Il processo di maturazione dell’empatia, attraverso la solidarietà col regno minerale (ricordate la classificazione imparata a scuola?), potrebbe forse migliorarci. In particolare si tratterebbe di raccogliere le invocazioni se non allo stare inerti quantomeno a rallentare i ritmi con cui stiamo trasformando l’ecosistema.

Sarebbe, però, come togliere il piede dall’acceleratore di un veicolo sino a quel momento lanciato alla massima velocità. Prima che si fermi autonomamente il rischio è, infatti, di schiantarsi contro il primo ostacolo sulla strada.

Allora? Il sospetto che sorge è che invece  le stesse forze che sinora abbiamo messo per accelerare, le dobbiamo impegnare nella frenata. E pure questa non garantisce che il mezzo si fermi subito, ma soltanto  un po’ prima.

Al di là della metafora, sembra di sentire quanti avvertono che sarebbe solo la tecnologia -cosa diversa dalla scienza- in grado di toglierci dai guai che con essa stessa abbiamo prodotto. Un circolo vizioso, al pari del provare a parlare del mutismo delle cose. Come fa paradossalmente, ma consapevolmente, Felice Cimatti nel suo Cose.

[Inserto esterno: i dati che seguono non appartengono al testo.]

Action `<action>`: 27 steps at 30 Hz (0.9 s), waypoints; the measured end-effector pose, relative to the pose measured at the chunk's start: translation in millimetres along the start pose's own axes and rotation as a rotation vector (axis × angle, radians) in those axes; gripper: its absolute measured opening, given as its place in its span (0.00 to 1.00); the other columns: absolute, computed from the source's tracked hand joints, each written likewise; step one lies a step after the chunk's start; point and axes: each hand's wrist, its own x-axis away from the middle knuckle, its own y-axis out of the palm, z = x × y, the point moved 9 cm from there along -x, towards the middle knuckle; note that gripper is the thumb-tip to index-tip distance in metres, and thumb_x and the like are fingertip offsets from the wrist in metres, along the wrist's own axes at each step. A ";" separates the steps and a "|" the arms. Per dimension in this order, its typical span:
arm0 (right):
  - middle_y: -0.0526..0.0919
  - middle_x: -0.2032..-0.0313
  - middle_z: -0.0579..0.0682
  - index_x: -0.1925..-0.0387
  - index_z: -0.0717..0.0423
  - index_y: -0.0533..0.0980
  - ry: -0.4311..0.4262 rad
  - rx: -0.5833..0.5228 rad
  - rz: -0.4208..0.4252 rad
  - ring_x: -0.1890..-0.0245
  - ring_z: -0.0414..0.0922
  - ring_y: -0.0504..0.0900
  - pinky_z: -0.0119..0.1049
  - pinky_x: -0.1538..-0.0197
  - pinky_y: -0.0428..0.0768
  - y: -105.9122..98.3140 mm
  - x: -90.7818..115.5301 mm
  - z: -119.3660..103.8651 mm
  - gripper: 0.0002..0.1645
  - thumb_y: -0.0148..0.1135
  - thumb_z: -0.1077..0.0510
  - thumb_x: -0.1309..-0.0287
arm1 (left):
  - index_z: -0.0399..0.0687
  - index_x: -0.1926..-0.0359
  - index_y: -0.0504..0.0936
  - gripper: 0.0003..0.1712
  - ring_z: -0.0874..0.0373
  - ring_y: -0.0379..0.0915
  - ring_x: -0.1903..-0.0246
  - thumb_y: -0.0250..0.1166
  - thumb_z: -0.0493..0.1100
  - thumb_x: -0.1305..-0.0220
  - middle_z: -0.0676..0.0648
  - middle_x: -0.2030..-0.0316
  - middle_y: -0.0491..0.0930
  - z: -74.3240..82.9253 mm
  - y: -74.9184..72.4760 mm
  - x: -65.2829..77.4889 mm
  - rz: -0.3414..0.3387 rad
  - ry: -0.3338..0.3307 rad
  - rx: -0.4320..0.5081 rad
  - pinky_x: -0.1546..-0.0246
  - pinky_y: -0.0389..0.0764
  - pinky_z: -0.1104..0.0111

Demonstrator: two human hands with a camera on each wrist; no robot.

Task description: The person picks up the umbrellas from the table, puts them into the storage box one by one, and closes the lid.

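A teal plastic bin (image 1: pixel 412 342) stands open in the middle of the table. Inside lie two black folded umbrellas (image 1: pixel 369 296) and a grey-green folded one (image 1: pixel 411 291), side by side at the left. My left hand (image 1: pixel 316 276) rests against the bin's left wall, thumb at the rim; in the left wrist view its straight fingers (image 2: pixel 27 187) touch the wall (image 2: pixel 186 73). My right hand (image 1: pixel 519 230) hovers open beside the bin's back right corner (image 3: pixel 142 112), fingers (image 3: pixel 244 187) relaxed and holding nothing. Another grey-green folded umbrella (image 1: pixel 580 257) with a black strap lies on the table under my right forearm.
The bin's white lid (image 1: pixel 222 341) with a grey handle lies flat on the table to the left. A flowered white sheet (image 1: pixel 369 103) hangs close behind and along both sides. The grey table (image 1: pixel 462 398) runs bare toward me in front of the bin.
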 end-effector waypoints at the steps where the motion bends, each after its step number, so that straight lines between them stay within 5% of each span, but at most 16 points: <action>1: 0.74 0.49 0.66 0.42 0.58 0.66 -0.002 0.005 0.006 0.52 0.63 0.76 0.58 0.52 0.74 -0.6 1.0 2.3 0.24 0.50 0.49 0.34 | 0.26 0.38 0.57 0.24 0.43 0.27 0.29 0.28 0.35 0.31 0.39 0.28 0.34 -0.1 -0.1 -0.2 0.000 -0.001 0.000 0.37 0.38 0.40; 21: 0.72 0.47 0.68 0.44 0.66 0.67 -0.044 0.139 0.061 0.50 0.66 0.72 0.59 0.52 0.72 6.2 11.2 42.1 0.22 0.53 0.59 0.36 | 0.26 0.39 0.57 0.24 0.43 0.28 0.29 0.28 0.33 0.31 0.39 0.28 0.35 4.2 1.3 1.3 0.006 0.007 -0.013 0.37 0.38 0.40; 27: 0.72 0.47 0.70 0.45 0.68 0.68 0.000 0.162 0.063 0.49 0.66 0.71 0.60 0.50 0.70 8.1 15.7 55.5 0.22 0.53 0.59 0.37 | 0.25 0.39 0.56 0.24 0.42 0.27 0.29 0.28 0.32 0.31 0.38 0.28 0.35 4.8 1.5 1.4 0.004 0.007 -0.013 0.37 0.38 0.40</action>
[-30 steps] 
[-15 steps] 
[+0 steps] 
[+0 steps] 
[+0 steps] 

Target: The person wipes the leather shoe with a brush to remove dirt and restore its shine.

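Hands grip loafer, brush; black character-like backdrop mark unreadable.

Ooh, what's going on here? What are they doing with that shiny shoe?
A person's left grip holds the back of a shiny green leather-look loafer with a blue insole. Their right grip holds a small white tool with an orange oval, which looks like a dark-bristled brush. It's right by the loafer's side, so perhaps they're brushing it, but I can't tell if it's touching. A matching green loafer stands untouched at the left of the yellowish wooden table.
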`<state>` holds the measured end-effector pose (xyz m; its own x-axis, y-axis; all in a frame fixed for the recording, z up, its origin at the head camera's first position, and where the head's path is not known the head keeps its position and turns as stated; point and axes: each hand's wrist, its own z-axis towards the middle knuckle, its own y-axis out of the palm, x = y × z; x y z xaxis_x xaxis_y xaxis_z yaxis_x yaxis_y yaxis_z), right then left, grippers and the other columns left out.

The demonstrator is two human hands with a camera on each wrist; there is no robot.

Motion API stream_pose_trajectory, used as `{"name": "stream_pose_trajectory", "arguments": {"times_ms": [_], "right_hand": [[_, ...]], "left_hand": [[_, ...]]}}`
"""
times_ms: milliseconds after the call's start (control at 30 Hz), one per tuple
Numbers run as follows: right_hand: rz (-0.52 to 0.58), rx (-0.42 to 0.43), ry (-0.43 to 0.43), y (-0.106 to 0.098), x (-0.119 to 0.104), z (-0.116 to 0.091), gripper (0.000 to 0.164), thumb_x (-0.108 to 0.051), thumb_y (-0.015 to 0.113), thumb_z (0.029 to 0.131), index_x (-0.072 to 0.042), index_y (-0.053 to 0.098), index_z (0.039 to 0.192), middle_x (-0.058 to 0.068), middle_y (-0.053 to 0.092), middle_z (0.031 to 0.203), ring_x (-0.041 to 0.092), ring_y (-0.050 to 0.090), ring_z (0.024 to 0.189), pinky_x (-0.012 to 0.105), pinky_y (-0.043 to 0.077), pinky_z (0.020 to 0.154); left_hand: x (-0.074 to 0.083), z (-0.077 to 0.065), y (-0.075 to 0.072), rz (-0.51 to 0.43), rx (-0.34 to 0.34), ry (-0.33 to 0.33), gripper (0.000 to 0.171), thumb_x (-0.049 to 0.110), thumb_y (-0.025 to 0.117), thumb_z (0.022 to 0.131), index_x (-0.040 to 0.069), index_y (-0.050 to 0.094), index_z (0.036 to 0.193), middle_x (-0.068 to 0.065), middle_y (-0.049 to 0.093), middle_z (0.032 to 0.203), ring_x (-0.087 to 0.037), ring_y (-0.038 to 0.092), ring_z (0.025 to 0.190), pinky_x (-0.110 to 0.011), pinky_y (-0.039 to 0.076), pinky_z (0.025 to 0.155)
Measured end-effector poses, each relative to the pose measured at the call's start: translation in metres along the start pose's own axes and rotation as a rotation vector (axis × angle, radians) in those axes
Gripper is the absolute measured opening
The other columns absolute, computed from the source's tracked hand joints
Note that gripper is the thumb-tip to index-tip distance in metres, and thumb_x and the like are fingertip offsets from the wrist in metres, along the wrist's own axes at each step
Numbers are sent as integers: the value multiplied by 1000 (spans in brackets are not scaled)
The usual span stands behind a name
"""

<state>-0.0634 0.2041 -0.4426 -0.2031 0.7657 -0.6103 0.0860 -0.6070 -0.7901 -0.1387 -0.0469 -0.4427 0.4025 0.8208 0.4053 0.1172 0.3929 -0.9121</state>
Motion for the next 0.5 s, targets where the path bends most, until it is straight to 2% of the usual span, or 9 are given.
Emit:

 Il messaggio alle tre scimmiette.

Concludiamo il brano con una precisazione. Aver oggi introdotto un nuovo gioco non vuole tanto mandare un messaggio alle nostre ineffabili scimmiette, del tipo: se voi mi indicate (imponete?) i giochi da spiegare, io reagisco a costo di andare fuori catalogo inventandone di nuovi.

Al contrario, vuole essere un tentativo di riprendere a giocare ad inventare nuovi modi per vivere e raccontare, non solo con le parole, il periodo che stiamo vivendo. Malgrado i conti alla rovescia sempre più assordanti che si sentono ovunque.

Pier Gavino Sechi.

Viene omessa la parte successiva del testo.